Despite the industry's optimism, nuclear power continues to face stiff opposition from environmental activists, who argue that nuclear power is dangerous and produces tons of radioactive waste that will continue to be dangerous for generations. These critics disagree with the industry's contentions that nuclear power is the solution to the nation's pollution problems. "Switching from coal to nuclear power to solve our global-warming problem would be like giving up smoking and taking up crack," said Daniel F. Becker, the director of global-warming and energy programs at the Sierra Club.

In late September, international environmental activists demonstrated their hostility toward the nuclear industry during a negotiation session on the United Nations' 1987 global-warming treaty. The activists, together with officials from several European countries, argued that nuclear power plants should not be included in a new program that would give U.S. companies pollution-reduction credits for their investments in clean air technologies in developing countries. The State Department, however, blocked that anti-nuclear move.

Although Gore apparently has turned up his nose at nuclear power, the Clinton Administration has quietly backed the industry. The NRC, dominated by Clinton Democrats, has paved the way for nuclear power plants to renew their operating licenses. In its fiscal 2001 budget request, the Administration asked for $306 million for nuclear power research. In the Administration's fiscal 1997 budget, funding for nuclear power was zeroed out.

Nuclear industry officials concede that a major hurdle to gaining public support and Wall Street financing continues to be nuclear-waste disposal. That barrier could fall within the next year. The Energy Department has until the end of the year to decide whether the Yucca Mountain underground facility can safely hold the nation's commercial nuclear waste. If the department gives the site a green light, the project will go to the next President, who will have until July 2001 to make a final decision. Environmentalists and Nevada state officials, however, argue that the department's safety review of the Yucca Mountain facility has been seriously flawed, and they vow to fight any decision to allow waste into the repository.

Meanwhile, several utilities are pursuing lawsuits against the Energy Department for its failure to remove nuclear waste from the power plant sites by the Jan. 31, 1998, congressional deadline. So far, the courts have ruled in the utilities' favor. In December 1998, the Supreme Court let stand a lower-court ruling that the government had an "unconditional obligation" to accept spent nuclear fuel by the 1998 deadline. In August, the U.S. Court of Appeals for the Federal Circuit ruled that owners of four nuclear power plants have the right to sue the Energy Department to recover damages.

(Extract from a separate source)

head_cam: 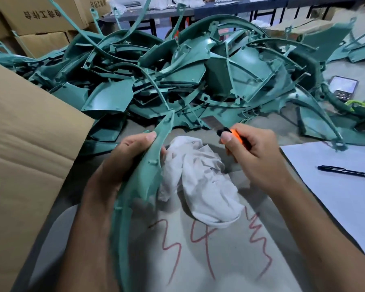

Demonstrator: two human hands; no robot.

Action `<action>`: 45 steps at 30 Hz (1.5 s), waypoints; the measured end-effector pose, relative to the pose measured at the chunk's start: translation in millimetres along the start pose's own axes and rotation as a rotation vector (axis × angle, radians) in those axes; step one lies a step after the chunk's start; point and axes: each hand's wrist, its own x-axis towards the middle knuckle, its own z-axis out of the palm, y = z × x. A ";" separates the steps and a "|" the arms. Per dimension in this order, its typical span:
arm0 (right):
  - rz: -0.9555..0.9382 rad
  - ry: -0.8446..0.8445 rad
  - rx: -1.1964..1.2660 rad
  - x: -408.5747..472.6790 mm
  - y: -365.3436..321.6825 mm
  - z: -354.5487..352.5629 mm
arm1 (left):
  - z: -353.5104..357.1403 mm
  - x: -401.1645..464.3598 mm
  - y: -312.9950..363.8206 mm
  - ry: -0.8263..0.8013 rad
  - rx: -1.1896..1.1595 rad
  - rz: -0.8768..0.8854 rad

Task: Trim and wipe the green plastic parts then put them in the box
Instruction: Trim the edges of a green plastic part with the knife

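Gripping a curved green plastic strip (148, 163), the left hand (122, 165) sits beside a crumpled white rag (198, 180); the right hand (255, 157) clasps an orange utility knife (230, 133) before the heaped green parts (177, 81).

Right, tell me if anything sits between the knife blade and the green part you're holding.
Nothing visible does. The blade of the knife in the right hand is apart from the curved green part gripped by the left hand, with open space between them; the white rag lies lower.

Left hand (122, 161) grips green part (141, 175), right hand (255, 157) knife (230, 133)
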 end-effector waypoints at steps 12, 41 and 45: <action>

The companies are seeking a total of $1.3 billion in damages for building and running extra nuclear-waste storage facilities and for other expenses. They argue that the federal government's total liability could wind up being several times higher if recent court rulings are applied to other nuclear power plants. Energy Department officials contend, however, that the utilities' damage estimates are inflated.

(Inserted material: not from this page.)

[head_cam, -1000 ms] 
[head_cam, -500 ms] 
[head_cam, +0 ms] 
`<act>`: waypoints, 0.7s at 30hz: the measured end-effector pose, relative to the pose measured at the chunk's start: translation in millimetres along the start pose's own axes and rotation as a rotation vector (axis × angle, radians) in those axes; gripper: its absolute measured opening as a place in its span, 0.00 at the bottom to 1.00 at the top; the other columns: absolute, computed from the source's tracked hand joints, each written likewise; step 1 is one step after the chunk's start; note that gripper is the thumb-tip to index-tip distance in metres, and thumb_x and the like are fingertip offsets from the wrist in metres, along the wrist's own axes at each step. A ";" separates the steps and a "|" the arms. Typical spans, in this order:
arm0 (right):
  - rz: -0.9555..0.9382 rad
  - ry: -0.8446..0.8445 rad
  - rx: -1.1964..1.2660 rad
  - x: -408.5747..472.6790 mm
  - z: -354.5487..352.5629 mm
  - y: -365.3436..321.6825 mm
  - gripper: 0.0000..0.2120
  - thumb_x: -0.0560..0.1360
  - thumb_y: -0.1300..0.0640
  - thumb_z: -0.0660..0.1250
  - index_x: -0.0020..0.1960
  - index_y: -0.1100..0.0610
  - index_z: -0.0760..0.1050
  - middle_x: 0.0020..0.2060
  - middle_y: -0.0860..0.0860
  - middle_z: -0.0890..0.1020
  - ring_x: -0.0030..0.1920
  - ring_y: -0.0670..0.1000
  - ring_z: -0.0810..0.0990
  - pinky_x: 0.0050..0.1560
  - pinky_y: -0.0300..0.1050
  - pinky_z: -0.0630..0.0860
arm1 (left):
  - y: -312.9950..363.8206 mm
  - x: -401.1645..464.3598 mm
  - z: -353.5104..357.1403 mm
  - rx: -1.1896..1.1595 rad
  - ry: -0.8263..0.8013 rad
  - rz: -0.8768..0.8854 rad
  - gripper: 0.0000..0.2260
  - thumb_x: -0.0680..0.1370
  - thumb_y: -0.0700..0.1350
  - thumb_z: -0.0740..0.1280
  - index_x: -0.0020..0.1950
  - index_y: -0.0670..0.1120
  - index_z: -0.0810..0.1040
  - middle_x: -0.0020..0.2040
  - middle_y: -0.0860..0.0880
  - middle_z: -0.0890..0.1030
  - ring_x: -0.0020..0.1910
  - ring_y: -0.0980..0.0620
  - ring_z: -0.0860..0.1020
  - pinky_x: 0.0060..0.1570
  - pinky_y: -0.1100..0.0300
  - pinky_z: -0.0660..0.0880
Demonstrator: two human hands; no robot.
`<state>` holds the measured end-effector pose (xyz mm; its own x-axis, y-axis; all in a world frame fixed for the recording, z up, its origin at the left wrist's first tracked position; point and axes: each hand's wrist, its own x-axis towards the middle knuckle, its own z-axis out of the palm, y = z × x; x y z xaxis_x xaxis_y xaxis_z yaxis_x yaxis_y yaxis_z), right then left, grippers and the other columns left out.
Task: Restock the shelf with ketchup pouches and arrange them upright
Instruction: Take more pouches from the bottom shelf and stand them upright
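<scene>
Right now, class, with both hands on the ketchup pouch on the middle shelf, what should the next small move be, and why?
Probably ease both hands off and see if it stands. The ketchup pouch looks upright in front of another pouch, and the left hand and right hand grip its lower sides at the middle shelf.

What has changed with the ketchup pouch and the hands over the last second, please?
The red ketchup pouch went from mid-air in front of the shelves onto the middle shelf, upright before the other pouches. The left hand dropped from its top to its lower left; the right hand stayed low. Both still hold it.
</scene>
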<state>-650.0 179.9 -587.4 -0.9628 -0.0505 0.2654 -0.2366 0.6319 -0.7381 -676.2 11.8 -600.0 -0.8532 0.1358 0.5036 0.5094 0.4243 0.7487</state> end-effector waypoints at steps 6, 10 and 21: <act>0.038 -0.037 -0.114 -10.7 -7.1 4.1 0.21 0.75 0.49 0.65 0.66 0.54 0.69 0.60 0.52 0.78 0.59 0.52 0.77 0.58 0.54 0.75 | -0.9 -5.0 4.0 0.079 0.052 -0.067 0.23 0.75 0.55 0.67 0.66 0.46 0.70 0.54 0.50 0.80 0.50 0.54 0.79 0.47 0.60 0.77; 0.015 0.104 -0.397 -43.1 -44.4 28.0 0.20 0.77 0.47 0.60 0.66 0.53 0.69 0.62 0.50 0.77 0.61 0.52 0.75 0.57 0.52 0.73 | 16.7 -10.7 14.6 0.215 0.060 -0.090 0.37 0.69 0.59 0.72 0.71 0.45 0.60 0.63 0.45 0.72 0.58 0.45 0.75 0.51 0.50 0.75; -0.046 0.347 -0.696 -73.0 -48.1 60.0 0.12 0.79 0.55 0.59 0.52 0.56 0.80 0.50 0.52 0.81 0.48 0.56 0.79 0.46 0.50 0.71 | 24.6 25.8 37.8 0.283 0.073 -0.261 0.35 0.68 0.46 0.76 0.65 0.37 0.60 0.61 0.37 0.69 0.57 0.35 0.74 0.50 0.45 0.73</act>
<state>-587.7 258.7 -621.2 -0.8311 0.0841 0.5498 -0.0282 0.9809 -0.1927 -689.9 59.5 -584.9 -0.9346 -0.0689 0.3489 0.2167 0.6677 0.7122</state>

Still, nuclear industry officials admit that nuclear power must also overcome the most dangerous threat-the perception gap. Most members of Congress support nuclear power, Colvin said, but lawmakers fear that their constituents are less enthusiastic. In a recent campaign swing in Cleveland, Bush echoed that concern, according to The New York Times. Asked by an employee at a local technology company if he supported nuclear power, Bush answered that he did not think Americans were "ready for a nuclear initiative."